The sent_emails table is a deduplication log — Suppression in service of Assignment correctness.

Exactly-Once Execution via Database Claim #

For tasks that cannot tolerate double execution even briefly, use a database claim instead of visibility timeout:

-- Atomically claim the next available task
WITH claimed AS (
    UPDATE tasks
    SET status = 'processing',
        worker_id = $worker_id,
        claimed_at = NOW()
    WHERE id = (
        SELECT id FROM tasks
        WHERE status = 'pending'
          AND (next_retry_at IS NULL OR next_retry_at <= NOW())
        ORDER BY priority DESC, created_at ASC
        FOR UPDATE SKIP LOCKED
        LIMIT 1
    )
    RETURNING *
)
SELECT * FROM claimed;

FOR UPDATE SKIP LOCKED is PostgreSQL’s advisory for task queues: acquire a row lock on the selected row, skipping any rows already locked by other workers. This enables multiple concurrent workers to safely claim distinct tasks without contention.

Failure recovery: a background process periodically scans for tasks stuck in processing with a claimed_at older than the expected max execution time and resets them to pending:

UPDATE tasks
SET status = 'pending', worker_id = NULL, claimed_at = NULL,
    retry_count = retry_count + 1
WHERE status = 'processing'
  AND claimed_at < NOW() - INTERVAL '5 minutes';

This model provides at-most-once execution per claim window (exactly-once in practice for non-crashed workers) with a bounded recovery delay on failure.

Job Scheduler: Exactly-One Trigger #

A job scheduler (cron-style, triggering periodic jobs) has a stricter requirement than a task queue: each job must be triggered exactly once per schedule interval, by exactly one node. Multiple scheduler nodes running the same job causes duplicate side effects (duplicate reports, duplicate billing runs, duplicate notifications).

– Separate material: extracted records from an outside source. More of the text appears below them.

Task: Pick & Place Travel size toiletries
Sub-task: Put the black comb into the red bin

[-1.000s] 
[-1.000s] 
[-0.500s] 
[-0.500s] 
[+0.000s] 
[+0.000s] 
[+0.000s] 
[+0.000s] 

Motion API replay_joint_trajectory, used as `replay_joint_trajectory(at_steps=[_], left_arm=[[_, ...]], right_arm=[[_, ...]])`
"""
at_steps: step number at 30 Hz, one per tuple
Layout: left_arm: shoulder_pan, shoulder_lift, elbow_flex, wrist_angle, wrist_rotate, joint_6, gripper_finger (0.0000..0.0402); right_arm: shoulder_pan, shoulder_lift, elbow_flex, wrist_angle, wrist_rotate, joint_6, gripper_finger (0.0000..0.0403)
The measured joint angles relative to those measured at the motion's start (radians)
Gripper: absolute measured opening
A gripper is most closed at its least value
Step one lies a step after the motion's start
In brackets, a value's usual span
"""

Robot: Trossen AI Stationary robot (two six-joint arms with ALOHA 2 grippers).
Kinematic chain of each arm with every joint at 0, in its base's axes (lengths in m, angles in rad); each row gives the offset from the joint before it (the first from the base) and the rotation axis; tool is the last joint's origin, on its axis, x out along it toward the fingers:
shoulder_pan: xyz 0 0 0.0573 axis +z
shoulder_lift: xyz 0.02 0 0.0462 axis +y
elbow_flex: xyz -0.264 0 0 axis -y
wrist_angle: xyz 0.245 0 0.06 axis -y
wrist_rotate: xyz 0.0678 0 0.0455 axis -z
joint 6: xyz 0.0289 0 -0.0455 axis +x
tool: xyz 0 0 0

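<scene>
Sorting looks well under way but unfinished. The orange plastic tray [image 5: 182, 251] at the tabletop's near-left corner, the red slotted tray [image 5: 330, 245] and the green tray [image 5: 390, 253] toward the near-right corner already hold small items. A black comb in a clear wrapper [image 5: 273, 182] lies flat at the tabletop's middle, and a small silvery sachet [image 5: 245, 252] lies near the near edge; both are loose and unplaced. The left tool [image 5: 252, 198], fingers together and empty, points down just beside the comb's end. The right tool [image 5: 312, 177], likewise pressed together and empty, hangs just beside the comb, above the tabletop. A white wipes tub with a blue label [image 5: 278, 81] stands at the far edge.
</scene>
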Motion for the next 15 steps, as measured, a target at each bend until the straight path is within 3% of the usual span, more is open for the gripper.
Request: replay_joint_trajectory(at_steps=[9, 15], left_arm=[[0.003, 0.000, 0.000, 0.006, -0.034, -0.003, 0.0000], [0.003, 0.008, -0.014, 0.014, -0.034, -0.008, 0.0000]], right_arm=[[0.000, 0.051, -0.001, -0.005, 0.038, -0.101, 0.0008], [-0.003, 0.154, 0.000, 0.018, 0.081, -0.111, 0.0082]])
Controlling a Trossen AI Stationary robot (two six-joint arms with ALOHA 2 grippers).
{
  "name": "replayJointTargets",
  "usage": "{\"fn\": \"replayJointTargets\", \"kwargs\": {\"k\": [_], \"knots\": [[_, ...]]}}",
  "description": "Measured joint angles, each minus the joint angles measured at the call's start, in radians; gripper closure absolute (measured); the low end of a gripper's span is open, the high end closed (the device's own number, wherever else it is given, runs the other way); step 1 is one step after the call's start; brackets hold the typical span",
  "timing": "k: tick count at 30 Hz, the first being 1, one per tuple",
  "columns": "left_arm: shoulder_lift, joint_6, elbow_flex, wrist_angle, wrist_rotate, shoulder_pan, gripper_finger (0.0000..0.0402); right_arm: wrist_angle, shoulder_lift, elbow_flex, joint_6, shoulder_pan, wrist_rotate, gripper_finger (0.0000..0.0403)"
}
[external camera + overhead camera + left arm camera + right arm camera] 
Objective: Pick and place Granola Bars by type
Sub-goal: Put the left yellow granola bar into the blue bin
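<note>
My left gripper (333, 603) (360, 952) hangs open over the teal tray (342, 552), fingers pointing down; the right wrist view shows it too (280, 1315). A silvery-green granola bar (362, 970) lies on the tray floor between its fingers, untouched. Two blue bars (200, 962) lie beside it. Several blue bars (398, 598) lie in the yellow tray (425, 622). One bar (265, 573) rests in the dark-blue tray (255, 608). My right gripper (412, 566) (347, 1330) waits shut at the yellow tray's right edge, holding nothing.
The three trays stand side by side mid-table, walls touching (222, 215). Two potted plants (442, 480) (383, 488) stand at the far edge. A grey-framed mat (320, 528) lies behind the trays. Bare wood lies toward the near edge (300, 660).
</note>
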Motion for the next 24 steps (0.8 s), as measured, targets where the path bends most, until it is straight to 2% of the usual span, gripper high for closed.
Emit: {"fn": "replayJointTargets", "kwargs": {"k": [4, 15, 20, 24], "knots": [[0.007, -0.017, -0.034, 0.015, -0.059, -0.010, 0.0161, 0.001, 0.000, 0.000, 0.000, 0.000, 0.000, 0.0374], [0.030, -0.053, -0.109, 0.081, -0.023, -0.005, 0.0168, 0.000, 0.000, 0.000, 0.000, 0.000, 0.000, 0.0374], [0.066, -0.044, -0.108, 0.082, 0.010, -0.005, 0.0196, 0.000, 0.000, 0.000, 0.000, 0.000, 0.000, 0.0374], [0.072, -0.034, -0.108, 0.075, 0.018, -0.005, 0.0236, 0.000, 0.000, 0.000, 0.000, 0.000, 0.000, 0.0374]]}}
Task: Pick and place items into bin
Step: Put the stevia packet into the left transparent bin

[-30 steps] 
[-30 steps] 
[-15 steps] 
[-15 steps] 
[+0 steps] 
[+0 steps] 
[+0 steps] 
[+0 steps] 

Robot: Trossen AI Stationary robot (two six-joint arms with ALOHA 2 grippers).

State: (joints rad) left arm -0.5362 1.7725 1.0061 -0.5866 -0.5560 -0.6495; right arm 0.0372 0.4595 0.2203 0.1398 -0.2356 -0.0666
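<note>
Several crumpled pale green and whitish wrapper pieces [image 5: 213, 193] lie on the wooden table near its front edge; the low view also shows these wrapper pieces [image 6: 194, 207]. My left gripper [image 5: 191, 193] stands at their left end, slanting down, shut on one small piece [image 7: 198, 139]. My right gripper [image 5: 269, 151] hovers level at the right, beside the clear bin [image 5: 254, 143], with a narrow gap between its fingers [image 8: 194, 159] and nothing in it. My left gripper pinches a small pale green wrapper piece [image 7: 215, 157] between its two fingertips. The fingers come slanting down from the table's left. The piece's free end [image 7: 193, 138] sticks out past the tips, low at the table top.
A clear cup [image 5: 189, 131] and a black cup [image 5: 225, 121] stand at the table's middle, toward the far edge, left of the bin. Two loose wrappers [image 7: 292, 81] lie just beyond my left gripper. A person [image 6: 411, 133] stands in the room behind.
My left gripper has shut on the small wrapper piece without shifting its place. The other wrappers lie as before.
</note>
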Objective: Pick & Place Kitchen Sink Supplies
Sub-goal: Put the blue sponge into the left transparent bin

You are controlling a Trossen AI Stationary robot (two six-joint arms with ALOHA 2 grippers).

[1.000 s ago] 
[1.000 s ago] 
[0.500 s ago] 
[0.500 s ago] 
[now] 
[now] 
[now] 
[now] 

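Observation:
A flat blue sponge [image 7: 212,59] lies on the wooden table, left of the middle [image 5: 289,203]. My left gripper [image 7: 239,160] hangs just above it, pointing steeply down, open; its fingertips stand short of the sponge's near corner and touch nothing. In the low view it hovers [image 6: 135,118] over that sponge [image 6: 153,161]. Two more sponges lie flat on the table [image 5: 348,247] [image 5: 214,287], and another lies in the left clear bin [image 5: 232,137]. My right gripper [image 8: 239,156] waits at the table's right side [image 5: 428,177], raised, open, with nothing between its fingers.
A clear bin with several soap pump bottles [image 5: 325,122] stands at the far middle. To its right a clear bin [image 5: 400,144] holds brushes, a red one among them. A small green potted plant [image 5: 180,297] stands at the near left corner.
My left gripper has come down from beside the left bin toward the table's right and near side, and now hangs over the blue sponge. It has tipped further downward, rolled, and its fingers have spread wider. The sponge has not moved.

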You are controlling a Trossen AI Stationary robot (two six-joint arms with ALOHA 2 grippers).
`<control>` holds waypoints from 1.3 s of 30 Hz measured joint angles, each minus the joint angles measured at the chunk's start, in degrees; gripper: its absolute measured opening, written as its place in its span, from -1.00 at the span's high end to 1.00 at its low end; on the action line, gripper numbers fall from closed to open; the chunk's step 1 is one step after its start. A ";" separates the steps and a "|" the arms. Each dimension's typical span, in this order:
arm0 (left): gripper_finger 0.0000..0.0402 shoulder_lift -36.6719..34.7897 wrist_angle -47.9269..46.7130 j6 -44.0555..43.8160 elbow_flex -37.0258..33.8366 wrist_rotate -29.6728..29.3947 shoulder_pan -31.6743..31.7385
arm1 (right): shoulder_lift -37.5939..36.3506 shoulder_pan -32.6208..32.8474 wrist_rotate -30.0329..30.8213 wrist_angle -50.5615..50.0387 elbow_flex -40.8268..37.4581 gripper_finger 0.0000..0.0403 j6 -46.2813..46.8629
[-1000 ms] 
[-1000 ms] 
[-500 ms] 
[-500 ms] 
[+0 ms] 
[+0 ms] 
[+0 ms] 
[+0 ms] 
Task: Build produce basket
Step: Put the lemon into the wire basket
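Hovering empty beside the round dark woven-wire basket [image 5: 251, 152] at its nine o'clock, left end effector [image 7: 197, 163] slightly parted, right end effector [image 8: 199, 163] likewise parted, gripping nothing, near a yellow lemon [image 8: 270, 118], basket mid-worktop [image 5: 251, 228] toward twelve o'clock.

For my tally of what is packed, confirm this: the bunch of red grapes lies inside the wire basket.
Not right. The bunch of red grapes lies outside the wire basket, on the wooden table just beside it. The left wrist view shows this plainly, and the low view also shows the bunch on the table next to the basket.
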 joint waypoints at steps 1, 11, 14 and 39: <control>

Leader Election for Scheduling #

The simplest approach: combine Selection (Chapter 3) with Assignment. Elect a single leader among scheduler nodes using etcd; only the leader triggers jobs.

election := concurrency.NewElection(session, "/scheduler/leader")
election.Campaign(ctx, nodeID)

// Only the leader schedules jobs
for {
    if isLeader(election) {
        runDueJobs()
    }
    time.Sleep(1 * time.Second)
}

Failure mode: if the leader crashes between triggering a job and recording that it was triggered, the next leader will trigger the same job again on takeover.

Mitigation: record the job trigger in the same transaction as claiming leadership for that interval:

-- Claim this job for this interval atomically
INSERT INTO job_runs (job_id, interval_start, triggered_by, status)
VALUES ($job_id, $interval_start, $node_id, 'running')
ON CONFLICT (job_id, interval_start) DO NOTHING;
-- If 0 rows inserted: another node already triggered this interval

The (job_id, interval_start) unique constraint ensures exactly-one trigger per interval, regardless of how many nodes attempt to claim it. This is CAS-based Assignment — the same pattern as seat reservation but for job scheduling.

Distributed Cron Without a Leader #

For systems where a central leader is undesirable (single point of failure concerns), each scheduler node can attempt to claim each job interval independently:

def try_run_job(job_id: str, interval_start: datetime) -> bool:
    # Atomic claim: only one node succeeds
    rows = db.execute("""
        INSERT INTO job_runs (job_id, interval_start, node_id, status)
        VALUES ($1, $2, $3, 'running')
        ON CONFLICT (job_id, interval_start) DO NOTHING
    """, job_id, interval_start, node_id)
    return rows.rowcount == 1  # True if this node won the claim

if try_run_job(job_id, current_interval):
    execute_job(job_id)
    mark_job_complete(job_id, current_interval)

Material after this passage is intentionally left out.